● TASK GOAL: Your answer must be an exact transcription of the lines from the line with "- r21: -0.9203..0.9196" through the final line of the data.

● RECORDS SHOWN:
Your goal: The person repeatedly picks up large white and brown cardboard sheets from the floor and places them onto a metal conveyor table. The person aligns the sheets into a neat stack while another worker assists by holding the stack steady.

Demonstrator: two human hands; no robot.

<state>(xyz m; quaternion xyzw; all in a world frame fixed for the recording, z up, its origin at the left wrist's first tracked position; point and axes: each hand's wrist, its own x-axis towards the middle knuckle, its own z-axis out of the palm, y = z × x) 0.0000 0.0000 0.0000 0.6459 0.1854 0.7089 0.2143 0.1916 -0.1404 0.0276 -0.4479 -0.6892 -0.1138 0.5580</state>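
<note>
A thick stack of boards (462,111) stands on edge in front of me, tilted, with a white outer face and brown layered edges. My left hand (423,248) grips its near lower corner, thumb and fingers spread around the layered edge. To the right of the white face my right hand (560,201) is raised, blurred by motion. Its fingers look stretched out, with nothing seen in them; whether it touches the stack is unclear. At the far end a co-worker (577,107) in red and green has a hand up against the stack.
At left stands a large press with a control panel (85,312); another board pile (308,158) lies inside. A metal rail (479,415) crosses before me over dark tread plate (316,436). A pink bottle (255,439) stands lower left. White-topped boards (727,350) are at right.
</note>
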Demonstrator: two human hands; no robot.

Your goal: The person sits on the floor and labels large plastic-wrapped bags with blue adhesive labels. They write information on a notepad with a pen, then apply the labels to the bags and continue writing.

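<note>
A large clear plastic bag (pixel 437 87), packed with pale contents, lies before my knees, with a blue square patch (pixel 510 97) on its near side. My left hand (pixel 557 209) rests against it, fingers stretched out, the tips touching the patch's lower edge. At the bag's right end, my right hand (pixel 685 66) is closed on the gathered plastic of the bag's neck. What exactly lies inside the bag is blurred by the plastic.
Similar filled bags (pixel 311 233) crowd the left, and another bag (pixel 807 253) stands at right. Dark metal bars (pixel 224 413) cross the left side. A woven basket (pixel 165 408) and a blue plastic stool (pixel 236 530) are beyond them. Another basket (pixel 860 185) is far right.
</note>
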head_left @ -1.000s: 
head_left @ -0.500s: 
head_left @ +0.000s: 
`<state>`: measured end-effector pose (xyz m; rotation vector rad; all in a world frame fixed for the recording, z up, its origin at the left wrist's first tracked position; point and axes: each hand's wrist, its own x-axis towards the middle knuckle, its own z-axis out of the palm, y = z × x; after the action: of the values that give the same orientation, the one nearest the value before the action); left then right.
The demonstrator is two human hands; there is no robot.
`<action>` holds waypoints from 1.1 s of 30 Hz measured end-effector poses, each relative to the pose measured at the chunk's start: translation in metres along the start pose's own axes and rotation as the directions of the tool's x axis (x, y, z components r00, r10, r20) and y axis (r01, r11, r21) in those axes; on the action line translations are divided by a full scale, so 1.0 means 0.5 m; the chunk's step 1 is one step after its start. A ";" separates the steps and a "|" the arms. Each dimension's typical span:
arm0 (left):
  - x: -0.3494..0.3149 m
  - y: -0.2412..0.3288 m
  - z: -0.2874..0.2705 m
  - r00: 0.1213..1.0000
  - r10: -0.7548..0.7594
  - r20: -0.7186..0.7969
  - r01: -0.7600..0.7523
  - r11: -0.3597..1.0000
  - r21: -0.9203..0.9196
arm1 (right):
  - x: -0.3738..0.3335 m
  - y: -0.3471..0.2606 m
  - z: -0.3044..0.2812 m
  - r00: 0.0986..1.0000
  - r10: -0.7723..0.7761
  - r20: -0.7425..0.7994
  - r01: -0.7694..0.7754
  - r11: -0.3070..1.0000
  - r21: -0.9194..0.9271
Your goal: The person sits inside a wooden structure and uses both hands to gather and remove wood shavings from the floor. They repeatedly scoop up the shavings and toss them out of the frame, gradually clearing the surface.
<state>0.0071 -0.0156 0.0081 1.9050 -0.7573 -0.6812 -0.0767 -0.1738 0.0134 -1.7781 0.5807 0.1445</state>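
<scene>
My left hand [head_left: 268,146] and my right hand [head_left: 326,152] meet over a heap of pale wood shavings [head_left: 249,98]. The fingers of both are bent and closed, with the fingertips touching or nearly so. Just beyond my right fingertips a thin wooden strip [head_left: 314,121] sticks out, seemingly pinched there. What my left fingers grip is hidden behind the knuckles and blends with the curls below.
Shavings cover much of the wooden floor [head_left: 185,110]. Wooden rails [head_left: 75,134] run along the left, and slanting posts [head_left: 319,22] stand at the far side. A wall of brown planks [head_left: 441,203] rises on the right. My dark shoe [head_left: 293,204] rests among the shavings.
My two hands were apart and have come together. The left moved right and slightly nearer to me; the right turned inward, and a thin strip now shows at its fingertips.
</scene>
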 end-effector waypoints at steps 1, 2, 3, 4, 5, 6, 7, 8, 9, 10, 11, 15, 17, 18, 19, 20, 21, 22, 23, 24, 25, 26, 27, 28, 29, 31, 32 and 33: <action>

● SOLUTION TO THIS PROBLEM:
  - r21: -0.9203..0.9196
arm1 (right):
  - x: -0.3738..0.3335 m
  - y: -0.3471..0.2606 m
  - z: -0.3044..0.2812 m
  - r00: 0.0986..1.0000
  - r10: -0.7723..0.7761
  - r20: -0.7425..0.7994
  - r01: -0.7694..0.7754
  - r11: -0.3070..1.0000
  - r21: -0.9194..0.9271
Your goal: The person sits inside a wooden structure and uses both hands to gather and remove wood shavings from the floor. They repeatedly scoop up the shavings and toss them out of the frame, gradually clearing the surface.
<state>0.0071 -0.0156 0.0081 1.9050 -0.7573 -0.6812 -0.0767 -0.1738 0.0134 -1.7781 0.5807 0.1445</state>
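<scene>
My left hand [head_left: 268,146] and my right hand [head_left: 326,152] meet over a heap of pale wood shavings [head_left: 249,98]. The fingers of both are bent and closed, with the fingertips touching or nearly so. Just beyond my right fingertips a thin wooden strip [head_left: 314,121] sticks out, seemingly pinched there. What my left fingers grip is hidden behind the knuckles and blends with the curls below.
Shavings cover much of the wooden floor [head_left: 185,110]. Wooden rails [head_left: 75,134] run along the left, and slanting posts [head_left: 319,22] stand at the far side. A wall of brown planks [head_left: 441,203] rises on the right. My dark shoe [head_left: 293,204] rests among the shavings.
My two hands were apart and have come together. The left moved right and slightly nearer to me; the right turned inward, and a thin strip now shows at its fingertips.
</scene>
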 end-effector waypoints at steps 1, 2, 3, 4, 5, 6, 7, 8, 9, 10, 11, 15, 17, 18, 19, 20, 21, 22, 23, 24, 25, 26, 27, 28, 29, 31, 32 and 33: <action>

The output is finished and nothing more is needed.